● **TASK BRIEF**
Your task is to print the listing exactly as it stands.

● **INFORMATION PROVIDED**
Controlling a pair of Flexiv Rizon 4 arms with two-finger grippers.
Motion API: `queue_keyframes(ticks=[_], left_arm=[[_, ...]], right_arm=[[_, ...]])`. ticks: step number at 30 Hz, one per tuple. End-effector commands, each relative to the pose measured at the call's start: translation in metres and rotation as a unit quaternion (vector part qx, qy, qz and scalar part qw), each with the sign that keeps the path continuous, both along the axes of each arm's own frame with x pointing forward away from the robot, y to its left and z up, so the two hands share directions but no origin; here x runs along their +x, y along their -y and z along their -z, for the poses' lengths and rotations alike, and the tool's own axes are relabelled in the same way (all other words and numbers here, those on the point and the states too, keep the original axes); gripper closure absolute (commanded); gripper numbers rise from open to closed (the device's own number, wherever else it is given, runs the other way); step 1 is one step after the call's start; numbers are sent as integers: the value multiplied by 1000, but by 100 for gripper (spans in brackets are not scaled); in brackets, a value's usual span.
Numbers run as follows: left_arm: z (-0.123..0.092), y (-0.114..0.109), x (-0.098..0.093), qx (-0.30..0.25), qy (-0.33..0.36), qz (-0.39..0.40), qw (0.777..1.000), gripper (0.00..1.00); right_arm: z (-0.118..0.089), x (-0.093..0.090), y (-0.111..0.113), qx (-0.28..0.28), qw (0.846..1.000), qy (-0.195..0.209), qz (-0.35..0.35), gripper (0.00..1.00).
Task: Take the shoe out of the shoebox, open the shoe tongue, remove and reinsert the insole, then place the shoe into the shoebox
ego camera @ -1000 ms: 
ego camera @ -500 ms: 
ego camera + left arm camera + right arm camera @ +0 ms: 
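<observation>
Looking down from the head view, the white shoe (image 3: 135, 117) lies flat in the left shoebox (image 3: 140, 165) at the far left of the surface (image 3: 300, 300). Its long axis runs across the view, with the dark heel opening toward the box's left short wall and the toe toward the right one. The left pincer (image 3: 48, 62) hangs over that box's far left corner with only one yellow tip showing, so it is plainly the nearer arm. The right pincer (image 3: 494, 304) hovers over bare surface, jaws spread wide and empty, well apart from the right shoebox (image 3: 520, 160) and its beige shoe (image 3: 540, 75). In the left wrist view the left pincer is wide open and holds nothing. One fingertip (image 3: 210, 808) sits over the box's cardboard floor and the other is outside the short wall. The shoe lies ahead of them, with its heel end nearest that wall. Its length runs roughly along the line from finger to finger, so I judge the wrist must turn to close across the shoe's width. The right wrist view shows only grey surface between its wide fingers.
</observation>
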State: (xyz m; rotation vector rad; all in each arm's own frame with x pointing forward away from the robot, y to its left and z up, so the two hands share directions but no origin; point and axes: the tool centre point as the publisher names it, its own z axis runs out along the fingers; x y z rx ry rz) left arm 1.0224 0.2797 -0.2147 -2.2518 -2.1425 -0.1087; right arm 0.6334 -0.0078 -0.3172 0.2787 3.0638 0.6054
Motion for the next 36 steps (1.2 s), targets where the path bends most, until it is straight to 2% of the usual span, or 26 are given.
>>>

● **ANSWER SECTION**
Controlling a pair of Flexiv Rizon 4 arms with two-finger grippers.
Motion API: `queue_keyframes(ticks=[_], left_arm=[[_, ...]], right_arm=[[_, ...]])`. ticks: step number at 30 Hz, one per tuple. End-effector commands, each relative to the pose measured at the call's start: translation in metres and rotation as a unit quaternion (vector part qx, qy, qz and scalar part qw), each with the sign that keeps the path continuous, both along the axes of each arm's own frame with x pointing forward away from the robot, y to its left and z up, so the two hands share directions but no origin; here x runs along their +x, y along their -y and z along their -z, for the poses' lengths and rotations alike, and the tool's own axes are relabelled in the same way (all other words and numbers here, those on the point and the states too, keep the original axes); gripper closure absolute (commanded); gripper numbers rise from open to closed (the device's own number, wherever else it is given, runs the other way); step 1 is one step after the call's start; numbers are sent as integers: the value multiplied by 1000, but by 100 for gripper (spans in brackets are not scaled); in brackets, a value's usual span.
Numbers run as follows: left_arm: z (-0.123..0.092), y (-0.114..0.109), x (-0.098..0.093), qx (-0.30..0.25), qy (-0.33..0.36), qz (-0.39..0.40), qw (0.777..1.000), gripper (0.00..1.00); right_arm: z (-0.118..0.089), x (-0.093..0.090), y (-0.111..0.113), qx (-0.28..0.28), qw (0.846..1.000), qy (-0.195..0.209), qz (-0.35..0.35), gripper (0.00..1.00).
Task: Take the shoe out of the shoebox, open the shoe tongue, remove and reinsert the insole, then place the shoe into the shoebox
ego camera @ -1000 ms: 
ego camera @ -500 ms: 
ego camera + left arm camera + right arm camera @ +0 ms: 
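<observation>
Looking down from the head view, the white shoe (image 3: 135, 117) lies flat in the left shoebox (image 3: 140, 165) at the far left of the surface (image 3: 300, 300). Its long axis runs across the view, with the dark heel opening toward the box's left short wall and the toe toward the right one. The left pincer (image 3: 48, 62) hangs over that box's far left corner with only one yellow tip showing, so it is plainly the nearer arm. The right pincer (image 3: 494, 304) hovers over bare surface, jaws spread wide and empty, well apart from the right shoebox (image 3: 520, 160) and its beige shoe (image 3: 540, 75). In the left wrist view the left pincer is wide open and holds nothing. One fingertip (image 3: 210, 808) sits over the box's cardboard floor and the other is outside the short wall. The shoe lies ahead of them, with its heel end nearest that wall. Its length runs roughly along the line from finger to finger, so I judge the wrist must turn to close across the shoe's width. The right wrist view shows only grey surface between its wide fingers.
</observation>
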State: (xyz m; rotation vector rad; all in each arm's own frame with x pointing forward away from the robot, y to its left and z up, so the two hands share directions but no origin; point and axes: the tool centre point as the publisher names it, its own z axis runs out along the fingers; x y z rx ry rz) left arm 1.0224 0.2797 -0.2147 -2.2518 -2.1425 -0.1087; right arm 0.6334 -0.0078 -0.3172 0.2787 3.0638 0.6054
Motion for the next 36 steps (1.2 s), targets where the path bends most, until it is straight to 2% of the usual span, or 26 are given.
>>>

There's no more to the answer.